By the Numbers ...

U.S. employers advertise most new jobs since ‘08

Number of job openings up 1.8 pct.

By Christopher S. Rugaber
AP Economics Writer

WASHINGTON (AP) — U.S. employers advertised more jobs in November and more Americans quit, positive signs for millions who are unemployed and looking for work.

The Labor Department said Friday that job openings rose 1.8 percent to a seasonally adjusted 4 million, the most in 5 1/2 years. And the number of people quitting increased 1.9 percent to a seasonally adjusted 2.4 million, a five-year high.

Job openings haven’t topped 4 million since March 2008, just a few months after the Great Recession began. Openings at that level are generally consistent with a healthy job market.

And more workers quitting can also be a positive signal, because people usually quit when they either have a new job — typically for more pay — or are confident they can find one.

The data suggest the competition for jobs is getting a little bit easier. There were 2.7 unemployed workers for each available job in November, down from 6.7 just after the recession ended in July 2009. In a healthy economy the ratio is roughly 2 to 1.

More job openings and quits suggest greater opportunities for the unemployed. But those positive trends haven’t recently translated into additional hiring. Overall hiring ticked up just 0.2 percent in November to nearly 4.5 million.

The figures also follow a disappointing report on December job growth. The government last week said employers added just 74,000 jobs in December. That’s the fewest in three years and below an average gain of 214,000 in the previous three months.

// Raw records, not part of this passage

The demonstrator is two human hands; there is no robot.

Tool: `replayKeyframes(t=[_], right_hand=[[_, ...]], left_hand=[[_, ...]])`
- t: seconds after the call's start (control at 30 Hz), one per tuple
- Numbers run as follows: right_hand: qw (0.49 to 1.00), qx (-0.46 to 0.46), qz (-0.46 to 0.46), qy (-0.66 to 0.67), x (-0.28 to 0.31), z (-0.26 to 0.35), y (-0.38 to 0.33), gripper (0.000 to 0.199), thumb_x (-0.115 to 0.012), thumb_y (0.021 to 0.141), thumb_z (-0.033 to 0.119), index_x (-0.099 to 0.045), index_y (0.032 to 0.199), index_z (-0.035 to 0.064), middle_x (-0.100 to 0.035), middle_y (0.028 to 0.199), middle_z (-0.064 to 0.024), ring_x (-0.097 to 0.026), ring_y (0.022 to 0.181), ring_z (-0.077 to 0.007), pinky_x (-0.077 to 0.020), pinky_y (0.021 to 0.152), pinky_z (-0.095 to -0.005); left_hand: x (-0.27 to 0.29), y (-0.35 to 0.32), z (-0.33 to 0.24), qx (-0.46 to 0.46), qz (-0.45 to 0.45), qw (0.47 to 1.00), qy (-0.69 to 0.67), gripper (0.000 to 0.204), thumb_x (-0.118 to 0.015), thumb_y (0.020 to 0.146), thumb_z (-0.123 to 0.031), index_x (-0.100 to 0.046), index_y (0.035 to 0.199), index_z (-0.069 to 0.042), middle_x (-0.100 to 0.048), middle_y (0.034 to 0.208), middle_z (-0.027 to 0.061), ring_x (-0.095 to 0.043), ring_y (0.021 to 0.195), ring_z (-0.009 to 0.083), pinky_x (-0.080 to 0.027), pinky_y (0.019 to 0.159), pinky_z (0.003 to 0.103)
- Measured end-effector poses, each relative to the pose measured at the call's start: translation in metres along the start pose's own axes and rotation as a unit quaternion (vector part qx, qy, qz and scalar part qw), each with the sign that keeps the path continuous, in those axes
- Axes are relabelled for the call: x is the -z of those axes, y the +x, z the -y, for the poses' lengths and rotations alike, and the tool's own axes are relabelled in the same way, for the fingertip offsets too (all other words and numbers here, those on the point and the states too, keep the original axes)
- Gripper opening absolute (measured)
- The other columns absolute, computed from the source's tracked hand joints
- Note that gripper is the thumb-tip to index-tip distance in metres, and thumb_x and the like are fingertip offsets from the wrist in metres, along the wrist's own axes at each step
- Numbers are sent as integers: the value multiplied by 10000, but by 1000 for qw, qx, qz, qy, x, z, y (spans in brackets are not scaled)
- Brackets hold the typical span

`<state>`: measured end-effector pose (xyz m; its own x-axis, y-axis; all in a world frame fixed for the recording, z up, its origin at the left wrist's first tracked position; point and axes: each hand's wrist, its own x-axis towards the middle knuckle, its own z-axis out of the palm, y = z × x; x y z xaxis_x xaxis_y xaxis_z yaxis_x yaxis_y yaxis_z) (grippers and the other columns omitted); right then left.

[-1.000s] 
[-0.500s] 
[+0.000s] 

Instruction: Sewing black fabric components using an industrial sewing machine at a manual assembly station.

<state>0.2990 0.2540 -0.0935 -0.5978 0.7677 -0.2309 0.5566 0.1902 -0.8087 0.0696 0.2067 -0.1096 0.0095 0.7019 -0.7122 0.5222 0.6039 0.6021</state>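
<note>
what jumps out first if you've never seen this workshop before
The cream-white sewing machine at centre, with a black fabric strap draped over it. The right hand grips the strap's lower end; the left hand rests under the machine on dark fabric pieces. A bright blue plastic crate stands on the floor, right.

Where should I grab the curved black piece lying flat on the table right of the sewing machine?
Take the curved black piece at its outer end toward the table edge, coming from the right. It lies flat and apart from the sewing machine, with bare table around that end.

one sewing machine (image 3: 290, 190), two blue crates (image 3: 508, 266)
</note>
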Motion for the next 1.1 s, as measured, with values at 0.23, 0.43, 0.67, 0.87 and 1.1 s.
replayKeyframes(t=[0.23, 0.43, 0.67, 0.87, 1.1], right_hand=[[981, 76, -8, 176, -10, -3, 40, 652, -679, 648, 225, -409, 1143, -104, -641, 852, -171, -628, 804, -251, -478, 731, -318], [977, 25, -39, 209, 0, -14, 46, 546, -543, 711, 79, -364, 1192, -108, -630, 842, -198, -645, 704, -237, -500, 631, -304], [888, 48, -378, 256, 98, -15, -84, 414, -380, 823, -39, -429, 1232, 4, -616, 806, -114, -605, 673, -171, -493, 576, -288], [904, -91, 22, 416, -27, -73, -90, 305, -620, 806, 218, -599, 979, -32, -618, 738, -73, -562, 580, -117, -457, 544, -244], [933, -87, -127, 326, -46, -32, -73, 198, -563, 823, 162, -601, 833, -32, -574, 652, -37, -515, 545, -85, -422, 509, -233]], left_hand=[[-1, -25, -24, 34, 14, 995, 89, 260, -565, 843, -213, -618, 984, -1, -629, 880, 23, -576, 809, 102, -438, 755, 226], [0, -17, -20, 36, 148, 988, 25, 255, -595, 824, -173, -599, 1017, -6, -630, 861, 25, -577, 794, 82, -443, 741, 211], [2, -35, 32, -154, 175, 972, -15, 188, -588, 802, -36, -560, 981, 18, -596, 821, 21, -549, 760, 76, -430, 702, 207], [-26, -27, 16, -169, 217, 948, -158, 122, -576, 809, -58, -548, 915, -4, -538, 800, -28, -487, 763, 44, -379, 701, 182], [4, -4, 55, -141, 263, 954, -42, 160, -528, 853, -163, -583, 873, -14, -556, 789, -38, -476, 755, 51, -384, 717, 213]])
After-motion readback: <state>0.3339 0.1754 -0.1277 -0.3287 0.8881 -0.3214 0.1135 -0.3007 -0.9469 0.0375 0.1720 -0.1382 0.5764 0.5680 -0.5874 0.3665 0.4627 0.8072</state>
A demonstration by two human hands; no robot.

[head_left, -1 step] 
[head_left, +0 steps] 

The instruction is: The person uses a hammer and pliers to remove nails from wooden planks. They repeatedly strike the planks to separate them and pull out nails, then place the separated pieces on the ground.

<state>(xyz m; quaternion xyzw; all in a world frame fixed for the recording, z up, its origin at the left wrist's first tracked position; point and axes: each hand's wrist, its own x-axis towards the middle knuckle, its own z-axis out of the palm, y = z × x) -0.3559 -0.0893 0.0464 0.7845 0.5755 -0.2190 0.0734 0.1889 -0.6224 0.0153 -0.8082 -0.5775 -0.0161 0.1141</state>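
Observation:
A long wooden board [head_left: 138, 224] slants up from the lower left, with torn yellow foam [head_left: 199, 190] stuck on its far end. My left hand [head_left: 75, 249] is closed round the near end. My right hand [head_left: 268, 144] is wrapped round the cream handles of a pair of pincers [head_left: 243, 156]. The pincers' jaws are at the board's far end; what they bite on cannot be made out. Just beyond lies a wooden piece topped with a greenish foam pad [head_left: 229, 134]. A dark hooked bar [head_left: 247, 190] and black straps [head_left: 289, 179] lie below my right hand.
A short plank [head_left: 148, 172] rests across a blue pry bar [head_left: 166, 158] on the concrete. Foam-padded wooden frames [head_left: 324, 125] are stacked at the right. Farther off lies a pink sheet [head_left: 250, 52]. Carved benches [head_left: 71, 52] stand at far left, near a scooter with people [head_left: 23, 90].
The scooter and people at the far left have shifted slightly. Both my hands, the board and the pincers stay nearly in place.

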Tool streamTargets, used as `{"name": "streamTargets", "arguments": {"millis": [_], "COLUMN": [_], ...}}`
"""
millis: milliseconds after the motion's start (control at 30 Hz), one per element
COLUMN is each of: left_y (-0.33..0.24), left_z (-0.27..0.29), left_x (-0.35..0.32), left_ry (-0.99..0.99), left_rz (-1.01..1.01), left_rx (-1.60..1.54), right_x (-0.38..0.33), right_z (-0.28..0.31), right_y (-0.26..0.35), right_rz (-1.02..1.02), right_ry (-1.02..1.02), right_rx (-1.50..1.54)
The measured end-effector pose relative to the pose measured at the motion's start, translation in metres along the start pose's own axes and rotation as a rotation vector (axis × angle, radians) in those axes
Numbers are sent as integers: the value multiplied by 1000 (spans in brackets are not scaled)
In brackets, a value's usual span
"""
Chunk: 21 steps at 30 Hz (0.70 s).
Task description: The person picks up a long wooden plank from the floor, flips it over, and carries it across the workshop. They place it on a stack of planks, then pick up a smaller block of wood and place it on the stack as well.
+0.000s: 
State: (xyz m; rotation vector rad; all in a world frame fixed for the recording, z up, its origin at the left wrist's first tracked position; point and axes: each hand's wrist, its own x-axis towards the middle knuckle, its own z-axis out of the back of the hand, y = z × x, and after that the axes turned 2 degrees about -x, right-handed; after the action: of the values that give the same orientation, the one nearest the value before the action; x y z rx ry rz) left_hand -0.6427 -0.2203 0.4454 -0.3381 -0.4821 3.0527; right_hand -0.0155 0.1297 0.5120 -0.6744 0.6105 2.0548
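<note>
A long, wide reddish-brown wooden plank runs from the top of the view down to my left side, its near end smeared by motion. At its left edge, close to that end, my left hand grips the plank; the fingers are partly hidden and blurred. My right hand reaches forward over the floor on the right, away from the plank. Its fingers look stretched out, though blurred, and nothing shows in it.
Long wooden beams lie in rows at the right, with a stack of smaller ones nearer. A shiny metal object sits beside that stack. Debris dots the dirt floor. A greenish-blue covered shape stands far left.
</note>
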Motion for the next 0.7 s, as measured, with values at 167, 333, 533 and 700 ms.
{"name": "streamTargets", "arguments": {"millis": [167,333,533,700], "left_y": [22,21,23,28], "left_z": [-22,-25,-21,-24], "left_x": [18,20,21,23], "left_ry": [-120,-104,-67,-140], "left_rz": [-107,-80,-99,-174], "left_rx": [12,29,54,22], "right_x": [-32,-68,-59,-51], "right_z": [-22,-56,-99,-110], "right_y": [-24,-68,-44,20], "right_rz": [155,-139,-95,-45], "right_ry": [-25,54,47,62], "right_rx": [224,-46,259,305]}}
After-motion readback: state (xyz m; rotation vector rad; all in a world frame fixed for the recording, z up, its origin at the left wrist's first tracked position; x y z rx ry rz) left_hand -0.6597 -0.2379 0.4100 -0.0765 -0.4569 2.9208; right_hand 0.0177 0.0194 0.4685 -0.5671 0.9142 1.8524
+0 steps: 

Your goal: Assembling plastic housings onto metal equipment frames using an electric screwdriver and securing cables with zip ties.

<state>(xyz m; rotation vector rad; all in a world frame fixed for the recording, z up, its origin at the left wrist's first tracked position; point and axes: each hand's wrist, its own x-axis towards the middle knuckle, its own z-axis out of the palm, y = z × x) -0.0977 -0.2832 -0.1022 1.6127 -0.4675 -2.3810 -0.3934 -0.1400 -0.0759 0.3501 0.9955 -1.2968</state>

The unemployment rate fell to 6.7 percent, the lowest in more than five years. But the rate dropped mostly because more Americans gave up looking for work. The government counts people as unemployed only if they are actively hunting for jobs.

Last week’s employment report shows net payroll gains — the number of people hired minus those who were laid off, quit or retired. Friday’s report, known as the Job Openings and Labor Turnover survey, provides more details.

For example, it shows the overall number of people hired each month, rather than just the net gain. Total hires reached 4.6 million in September, a five-year high, but hiring has dipped since then.

In the past year, the number of job openings has increased 5.6 percent. But total hiring is only 1.7 percent higher.

Economists point to several reasons for the gap. Employers may not be offering sufficient pay and benefits to persuade more workers to take the jobs. They may also be pickier, believing they can find top-notch candidates with the unemployment rate still elevated.

Many employers say they can’t find enough qualified workers, particularly in high-skilled industries such as manufacturing and information technology.

Both Federal Reserve Chairman Ben Bernanke and Janet Yellen, who will succeed Bernanke as chairman next month, have cited greater overall hiring and quits as key signs of the job market’s improvement.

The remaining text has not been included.